After graduating from the College of the City of New York in 1942, Milton Zaslow took Japanese language courses at New York University. As a combat intelligence officer, he provided direct support during landings on Tinian and Okinawa.
At the end of the war, Zaslow joined the Army Security Agency as a civilian linguist, where he added Chinese to his language abilities.
During the Korean War, he was one of three language analysts who discovered the usefulness of overlooked communications and developed firm evidence from Communist message traffic that the Chinese military was poised to intervene in the war.

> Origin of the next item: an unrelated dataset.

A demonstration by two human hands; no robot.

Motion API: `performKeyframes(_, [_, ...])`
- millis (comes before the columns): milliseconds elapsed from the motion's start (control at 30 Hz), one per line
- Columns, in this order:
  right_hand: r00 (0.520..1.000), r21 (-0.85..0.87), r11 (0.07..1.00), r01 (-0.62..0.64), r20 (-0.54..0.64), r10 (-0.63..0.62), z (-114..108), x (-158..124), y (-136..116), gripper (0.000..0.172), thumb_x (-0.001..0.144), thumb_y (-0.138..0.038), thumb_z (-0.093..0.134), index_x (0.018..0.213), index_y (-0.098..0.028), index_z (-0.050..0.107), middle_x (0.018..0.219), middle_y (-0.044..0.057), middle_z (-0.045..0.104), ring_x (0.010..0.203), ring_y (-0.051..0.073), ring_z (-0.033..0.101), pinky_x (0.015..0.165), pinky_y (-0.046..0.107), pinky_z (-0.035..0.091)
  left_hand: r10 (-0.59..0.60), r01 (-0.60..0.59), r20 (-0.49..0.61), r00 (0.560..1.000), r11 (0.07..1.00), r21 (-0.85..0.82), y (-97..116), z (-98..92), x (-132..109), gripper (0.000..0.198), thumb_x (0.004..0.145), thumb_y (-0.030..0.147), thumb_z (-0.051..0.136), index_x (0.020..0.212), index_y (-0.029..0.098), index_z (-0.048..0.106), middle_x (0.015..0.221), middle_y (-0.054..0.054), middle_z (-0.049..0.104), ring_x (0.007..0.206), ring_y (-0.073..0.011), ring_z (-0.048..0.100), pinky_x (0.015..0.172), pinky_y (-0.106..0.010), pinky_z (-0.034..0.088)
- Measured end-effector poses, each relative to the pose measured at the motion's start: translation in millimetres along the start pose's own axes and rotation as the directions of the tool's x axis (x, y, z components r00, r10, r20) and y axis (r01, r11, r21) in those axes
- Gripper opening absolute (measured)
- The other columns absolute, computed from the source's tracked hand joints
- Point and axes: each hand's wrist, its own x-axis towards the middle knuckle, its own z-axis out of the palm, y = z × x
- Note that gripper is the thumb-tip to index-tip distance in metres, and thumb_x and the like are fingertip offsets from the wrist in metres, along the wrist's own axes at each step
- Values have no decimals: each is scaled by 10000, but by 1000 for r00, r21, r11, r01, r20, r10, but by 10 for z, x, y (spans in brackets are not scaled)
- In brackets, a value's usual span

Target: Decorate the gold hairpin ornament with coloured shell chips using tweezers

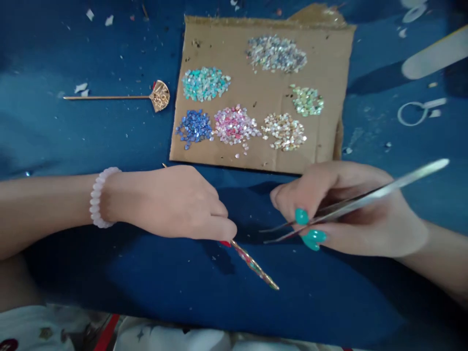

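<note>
My left hand point(179, 204), with a pale beaded bracelet at the wrist, pinches a gold-edged ornament point(256, 267) with red and green inlay, seen nearly edge-on. Its thin stick end shows behind the wrist. My right hand point(351, 209), with teal nails, holds silver tweezers point(380, 194), whose two tips are slightly apart and point left, above the ornament and not touching it. Behind both hands lies a cardboard sheet point(237, 41) bearing several piles of small chips: turquoise point(205, 84), blue point(195, 127), pink point(235, 125), cream point(285, 131), green point(308, 101) and silvery grey point(277, 53).
A gold hairpin point(109, 97) with a fan-shaped head lies left of the cardboard on the blue table point(219, 312). At the right are a clear ring-shaped piece point(413, 114) and a pale rounded stick point(435, 56). Small white scraps are scattered about.
</note>
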Motion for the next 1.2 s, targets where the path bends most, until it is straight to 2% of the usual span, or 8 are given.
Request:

In the early 1950s, Zaslow rose quickly through the supervisory chain. From 1961 to 1963, he was deputy chief, then chief of operations in Japan. In 1968 he became chief of the organization responsible for tracking developments in Vietnam, and he held this post through most of the rest of the war. In each of these supervisory positions in production, he was known for imaginative thinking in developing intelligence to support U.S. operations.
In 1969 Admiral Noel Gayler named him the first NSA Representative to the Department of Defense. His strong interactions with the national command authority brought NSA a great deal of respect for its role in direct support.
Zaslow held several other important posts in production, and also served as the NSA Representative in the United Kingdom from 1975 to 1978. He was Deputy Director for Telecommunications and Computer Services until his retirement in 1979.
Throughout his career as an analyst and senior manager, Milton Zaslow was respected as an innovative thinker who could be counted on to solve difficult problems and find new ways to complete whatever tasks he was given.